**Exercise goal**
Please write out exactly the lines of the data below from the line holding "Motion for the" through the line holding "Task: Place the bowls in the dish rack", and leave out the rest.

**Data section**
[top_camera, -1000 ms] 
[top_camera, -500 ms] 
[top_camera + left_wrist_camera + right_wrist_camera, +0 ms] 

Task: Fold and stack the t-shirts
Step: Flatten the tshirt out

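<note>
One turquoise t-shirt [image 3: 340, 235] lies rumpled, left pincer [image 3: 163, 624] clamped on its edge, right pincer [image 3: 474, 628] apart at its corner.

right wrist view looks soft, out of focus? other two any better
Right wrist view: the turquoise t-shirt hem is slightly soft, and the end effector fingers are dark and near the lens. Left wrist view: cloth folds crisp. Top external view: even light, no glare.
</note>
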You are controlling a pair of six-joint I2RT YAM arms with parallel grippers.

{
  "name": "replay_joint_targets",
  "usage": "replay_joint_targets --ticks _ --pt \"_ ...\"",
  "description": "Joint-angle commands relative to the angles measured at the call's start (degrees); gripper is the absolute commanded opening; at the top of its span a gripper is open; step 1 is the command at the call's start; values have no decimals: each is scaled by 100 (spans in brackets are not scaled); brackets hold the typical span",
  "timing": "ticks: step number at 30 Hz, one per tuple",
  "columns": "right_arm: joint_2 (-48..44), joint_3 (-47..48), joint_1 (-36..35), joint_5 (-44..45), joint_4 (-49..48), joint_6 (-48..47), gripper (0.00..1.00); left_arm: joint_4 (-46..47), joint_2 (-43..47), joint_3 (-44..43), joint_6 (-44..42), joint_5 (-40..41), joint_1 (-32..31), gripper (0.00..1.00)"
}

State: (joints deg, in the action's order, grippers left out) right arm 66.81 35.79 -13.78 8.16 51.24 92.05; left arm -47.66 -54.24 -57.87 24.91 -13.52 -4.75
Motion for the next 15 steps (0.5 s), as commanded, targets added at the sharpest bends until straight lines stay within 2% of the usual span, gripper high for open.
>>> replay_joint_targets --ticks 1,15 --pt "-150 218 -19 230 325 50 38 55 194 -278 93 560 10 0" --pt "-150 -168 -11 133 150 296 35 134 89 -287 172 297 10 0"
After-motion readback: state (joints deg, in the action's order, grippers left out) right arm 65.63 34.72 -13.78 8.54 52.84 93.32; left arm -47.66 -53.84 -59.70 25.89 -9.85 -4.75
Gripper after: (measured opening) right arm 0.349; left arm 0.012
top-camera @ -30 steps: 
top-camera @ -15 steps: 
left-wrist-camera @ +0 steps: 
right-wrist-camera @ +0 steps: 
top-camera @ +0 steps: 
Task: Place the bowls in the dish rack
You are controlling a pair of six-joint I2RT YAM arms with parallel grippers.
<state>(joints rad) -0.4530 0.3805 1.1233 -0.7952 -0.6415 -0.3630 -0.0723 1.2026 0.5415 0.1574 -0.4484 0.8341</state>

**Answer**
Motion for the next 15 steps (0.5 s), as commanded, targets added at the sharpest bends until straight lines stay within 2% of the usual span, gripper high for open.
>>> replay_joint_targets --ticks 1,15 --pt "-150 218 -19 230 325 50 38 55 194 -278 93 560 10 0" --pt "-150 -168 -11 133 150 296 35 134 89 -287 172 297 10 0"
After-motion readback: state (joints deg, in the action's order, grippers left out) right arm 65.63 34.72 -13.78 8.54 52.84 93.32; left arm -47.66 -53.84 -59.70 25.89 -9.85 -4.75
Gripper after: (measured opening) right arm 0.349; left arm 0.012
top-camera @ -30 steps: 
top-camera @ -15 steps: 
left-wrist-camera @ +0 steps: 
right-wrist-camera @ +0 steps: 
top-camera @ +0 steps: 
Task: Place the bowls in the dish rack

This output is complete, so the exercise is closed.